:: Given information
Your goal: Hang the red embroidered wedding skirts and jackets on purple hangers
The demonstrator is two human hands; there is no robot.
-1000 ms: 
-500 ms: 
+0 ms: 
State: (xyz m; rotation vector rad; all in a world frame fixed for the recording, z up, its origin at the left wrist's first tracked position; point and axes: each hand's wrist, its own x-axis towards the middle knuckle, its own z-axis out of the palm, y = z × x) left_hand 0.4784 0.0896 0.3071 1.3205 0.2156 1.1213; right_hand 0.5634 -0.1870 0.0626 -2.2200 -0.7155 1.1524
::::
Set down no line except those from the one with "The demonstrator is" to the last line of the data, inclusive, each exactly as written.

- [Response to this exercise]
The demonstrator is two human hands; there is no robot.
-1000 ms: 
-500 ms: 
+0 ms: 
State: (xyz m; rotation vector rad; all in a world frame fixed for the recording, z up, its origin at the left wrist's first tracked position; point and axes: each hand's wrist, its own x-axis towards the middle knuckle, its own z-axis out of the palm, y = z × x) left_hand 0.4784 0.0896 0.3071 1.3205 0.2156 1.1213; right_hand 0.5634 -0.1870 0.0626 -2.2200 -0.7155 1.1524

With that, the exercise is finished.